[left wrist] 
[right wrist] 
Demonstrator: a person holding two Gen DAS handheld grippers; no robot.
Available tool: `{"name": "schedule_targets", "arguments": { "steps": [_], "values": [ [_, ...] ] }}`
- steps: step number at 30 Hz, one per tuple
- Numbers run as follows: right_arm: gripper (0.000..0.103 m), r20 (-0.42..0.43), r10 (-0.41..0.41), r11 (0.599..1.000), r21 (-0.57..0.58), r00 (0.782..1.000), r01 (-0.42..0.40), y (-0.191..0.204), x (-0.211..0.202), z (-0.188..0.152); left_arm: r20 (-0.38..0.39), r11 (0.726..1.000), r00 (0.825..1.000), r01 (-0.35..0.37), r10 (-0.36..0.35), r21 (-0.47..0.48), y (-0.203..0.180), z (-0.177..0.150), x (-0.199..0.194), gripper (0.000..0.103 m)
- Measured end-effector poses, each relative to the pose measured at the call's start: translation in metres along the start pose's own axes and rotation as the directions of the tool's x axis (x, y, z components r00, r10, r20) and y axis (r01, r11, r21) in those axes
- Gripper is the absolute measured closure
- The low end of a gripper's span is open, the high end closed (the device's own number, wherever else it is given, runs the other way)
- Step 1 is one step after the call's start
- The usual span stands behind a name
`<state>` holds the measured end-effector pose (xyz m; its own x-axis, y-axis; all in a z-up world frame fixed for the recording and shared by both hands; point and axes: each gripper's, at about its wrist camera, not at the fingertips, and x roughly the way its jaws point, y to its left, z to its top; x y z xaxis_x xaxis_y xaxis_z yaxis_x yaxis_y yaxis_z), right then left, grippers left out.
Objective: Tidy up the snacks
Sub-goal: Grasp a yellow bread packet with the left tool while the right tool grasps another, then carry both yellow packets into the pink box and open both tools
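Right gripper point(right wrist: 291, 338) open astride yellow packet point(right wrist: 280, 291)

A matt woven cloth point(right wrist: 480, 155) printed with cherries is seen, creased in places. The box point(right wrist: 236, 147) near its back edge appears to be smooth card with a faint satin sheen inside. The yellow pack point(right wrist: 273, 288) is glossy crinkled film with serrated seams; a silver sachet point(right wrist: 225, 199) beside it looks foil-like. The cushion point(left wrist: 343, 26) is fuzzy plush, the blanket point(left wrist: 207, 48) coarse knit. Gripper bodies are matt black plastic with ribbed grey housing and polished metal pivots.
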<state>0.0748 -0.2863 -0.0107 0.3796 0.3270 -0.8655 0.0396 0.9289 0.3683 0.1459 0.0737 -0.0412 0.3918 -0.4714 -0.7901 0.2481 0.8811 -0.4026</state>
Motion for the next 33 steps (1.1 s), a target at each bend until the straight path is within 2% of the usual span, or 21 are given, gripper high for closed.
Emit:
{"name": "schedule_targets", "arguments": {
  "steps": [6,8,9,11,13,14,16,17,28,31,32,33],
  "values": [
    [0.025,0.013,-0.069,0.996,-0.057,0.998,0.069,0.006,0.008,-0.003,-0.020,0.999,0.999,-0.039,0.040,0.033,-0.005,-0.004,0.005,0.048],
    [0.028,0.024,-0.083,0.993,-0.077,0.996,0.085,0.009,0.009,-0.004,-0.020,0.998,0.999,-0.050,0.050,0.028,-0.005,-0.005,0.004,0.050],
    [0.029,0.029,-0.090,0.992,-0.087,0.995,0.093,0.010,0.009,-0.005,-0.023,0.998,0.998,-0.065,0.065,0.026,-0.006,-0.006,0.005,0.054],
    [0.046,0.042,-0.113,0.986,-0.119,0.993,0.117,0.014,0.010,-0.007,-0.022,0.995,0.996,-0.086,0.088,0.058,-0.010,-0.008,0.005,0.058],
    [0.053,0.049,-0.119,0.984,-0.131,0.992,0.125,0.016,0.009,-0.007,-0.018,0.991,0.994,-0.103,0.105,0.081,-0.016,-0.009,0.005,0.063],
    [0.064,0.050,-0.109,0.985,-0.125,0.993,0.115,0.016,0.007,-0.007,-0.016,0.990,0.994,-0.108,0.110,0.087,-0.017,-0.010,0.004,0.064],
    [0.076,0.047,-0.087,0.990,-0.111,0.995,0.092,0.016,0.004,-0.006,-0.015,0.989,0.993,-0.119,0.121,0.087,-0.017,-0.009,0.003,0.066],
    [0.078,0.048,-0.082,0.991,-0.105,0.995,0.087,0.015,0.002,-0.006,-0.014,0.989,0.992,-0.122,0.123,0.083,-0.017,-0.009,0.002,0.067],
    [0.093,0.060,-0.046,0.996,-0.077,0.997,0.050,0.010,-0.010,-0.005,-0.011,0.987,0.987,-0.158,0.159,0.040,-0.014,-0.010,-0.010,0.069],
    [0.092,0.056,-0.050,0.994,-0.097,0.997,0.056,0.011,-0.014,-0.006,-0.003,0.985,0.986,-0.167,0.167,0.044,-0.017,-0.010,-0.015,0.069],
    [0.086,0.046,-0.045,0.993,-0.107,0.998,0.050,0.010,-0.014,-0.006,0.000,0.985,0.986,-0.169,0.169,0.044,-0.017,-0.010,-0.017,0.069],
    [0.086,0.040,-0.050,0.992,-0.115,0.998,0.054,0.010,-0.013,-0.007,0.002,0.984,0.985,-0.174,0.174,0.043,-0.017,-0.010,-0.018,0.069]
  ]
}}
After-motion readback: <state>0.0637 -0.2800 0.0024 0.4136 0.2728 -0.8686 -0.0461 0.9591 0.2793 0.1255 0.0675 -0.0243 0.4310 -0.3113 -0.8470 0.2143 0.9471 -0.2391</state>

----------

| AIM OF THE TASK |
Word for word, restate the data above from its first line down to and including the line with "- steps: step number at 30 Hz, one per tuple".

| TASK ANSWER |
[left wrist] 
[right wrist] 
Demonstrator: a person holding two Gen DAS handheld grippers; no robot.
Available tool: `{"name": "schedule_targets", "arguments": { "steps": [_], "values": [ [_, ...] ] }}`
- steps: step number at 30 Hz, one per tuple

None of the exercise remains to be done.